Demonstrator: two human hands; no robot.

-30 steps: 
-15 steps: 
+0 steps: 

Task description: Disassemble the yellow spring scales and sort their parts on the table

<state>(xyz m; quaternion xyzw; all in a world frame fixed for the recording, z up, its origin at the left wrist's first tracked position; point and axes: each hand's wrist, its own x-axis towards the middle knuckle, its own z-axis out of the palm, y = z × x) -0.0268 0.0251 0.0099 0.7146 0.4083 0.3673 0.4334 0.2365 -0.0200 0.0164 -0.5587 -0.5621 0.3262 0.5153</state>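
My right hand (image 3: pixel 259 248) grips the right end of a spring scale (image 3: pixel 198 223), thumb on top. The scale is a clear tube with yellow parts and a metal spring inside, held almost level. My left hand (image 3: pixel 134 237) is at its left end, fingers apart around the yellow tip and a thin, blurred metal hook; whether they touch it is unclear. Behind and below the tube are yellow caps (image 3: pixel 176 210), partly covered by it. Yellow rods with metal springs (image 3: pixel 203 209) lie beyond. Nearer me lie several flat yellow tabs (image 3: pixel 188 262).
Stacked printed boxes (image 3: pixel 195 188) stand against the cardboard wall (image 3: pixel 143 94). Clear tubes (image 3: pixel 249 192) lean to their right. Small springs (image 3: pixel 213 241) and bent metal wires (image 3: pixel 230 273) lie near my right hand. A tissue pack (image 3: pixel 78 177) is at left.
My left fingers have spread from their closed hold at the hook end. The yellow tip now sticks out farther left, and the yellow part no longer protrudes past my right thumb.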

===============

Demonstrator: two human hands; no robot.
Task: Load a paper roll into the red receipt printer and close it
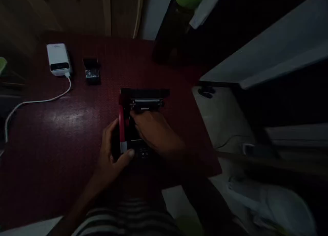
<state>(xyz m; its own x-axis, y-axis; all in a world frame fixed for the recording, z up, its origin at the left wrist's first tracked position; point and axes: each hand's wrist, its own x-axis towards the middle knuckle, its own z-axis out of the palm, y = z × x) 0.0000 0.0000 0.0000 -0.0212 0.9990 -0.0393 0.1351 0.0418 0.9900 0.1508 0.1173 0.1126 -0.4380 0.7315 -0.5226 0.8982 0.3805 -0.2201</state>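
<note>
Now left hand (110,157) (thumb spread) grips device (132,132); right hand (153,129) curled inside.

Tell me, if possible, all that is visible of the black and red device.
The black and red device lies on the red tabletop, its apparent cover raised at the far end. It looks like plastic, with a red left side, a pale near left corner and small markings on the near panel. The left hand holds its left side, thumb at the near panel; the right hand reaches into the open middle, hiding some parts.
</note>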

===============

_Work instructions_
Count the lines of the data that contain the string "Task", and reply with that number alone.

_Answer to the problem_
2